DATA SHOWN:
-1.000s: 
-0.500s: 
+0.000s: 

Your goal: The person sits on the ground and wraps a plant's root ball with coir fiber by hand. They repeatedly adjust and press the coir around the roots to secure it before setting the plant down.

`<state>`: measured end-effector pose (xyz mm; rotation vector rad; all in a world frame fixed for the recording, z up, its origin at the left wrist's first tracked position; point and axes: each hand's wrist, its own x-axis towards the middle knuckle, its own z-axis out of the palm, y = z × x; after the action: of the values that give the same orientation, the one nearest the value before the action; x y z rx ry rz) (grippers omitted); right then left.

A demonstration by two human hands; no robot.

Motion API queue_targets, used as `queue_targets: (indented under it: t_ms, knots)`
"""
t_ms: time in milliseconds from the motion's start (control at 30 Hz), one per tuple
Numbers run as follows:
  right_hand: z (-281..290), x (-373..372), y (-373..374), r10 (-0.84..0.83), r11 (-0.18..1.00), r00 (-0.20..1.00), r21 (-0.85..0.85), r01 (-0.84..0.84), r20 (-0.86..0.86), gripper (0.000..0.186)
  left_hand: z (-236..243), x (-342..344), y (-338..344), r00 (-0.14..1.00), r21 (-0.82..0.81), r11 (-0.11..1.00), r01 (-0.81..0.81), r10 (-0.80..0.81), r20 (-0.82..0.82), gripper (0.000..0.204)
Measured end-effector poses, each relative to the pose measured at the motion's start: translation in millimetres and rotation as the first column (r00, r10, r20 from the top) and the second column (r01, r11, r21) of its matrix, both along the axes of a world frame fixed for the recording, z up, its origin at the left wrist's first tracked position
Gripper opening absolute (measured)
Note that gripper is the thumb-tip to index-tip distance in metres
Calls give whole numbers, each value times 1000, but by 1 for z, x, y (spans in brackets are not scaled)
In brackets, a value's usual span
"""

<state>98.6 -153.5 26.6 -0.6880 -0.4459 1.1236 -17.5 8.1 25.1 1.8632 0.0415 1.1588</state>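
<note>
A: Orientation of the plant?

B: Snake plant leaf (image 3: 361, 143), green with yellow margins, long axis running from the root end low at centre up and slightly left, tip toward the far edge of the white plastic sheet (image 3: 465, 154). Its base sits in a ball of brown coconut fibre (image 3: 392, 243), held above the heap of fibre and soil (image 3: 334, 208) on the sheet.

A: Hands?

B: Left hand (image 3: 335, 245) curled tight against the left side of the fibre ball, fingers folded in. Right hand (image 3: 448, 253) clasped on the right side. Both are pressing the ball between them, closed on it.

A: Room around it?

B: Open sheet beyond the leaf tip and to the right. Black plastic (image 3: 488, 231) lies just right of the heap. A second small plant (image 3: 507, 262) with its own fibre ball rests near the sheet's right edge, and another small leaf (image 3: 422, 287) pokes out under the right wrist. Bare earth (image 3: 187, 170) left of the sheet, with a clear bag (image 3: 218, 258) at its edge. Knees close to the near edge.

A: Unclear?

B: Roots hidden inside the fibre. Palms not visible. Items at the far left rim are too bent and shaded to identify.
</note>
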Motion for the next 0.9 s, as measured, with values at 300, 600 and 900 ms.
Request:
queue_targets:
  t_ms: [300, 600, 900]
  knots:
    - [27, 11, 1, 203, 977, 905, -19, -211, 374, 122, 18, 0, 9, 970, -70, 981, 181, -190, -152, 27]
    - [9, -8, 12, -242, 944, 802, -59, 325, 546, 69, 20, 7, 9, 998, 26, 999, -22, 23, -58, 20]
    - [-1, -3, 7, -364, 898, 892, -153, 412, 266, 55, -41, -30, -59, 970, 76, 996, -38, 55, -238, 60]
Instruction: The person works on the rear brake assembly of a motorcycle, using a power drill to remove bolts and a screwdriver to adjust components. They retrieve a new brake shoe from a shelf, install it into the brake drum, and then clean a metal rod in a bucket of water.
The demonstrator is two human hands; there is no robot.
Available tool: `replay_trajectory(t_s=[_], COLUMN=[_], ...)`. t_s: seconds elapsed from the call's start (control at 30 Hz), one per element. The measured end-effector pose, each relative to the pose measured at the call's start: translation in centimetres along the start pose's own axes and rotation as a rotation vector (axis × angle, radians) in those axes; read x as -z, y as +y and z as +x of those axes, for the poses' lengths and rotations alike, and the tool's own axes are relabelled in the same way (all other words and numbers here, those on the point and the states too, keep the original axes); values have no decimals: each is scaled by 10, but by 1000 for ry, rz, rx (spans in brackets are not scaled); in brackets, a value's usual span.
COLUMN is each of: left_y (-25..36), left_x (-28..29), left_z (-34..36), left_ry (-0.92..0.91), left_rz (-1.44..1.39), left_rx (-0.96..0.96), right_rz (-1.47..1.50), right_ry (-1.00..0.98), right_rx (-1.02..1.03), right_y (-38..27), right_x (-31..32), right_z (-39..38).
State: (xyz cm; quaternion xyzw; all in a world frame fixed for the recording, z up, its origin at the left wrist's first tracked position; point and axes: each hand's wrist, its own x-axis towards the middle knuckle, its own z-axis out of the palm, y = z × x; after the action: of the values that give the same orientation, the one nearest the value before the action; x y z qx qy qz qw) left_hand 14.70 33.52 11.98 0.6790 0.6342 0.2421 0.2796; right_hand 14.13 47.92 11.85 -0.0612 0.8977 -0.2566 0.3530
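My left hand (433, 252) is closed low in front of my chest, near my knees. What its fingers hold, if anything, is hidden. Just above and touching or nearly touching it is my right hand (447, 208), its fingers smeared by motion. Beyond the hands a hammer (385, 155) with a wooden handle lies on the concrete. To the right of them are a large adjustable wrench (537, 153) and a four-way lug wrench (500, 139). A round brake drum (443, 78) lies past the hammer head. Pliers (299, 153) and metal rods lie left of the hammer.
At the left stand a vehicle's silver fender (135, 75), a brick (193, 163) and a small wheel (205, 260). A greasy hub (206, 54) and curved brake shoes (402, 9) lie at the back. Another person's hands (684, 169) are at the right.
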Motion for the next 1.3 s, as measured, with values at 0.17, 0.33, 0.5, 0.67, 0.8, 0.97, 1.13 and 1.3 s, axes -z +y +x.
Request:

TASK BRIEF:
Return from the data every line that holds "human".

TASK ANSWER:
A demonstration by two human hands; no robot.
The demonstrator is two human hands; there is no robot.

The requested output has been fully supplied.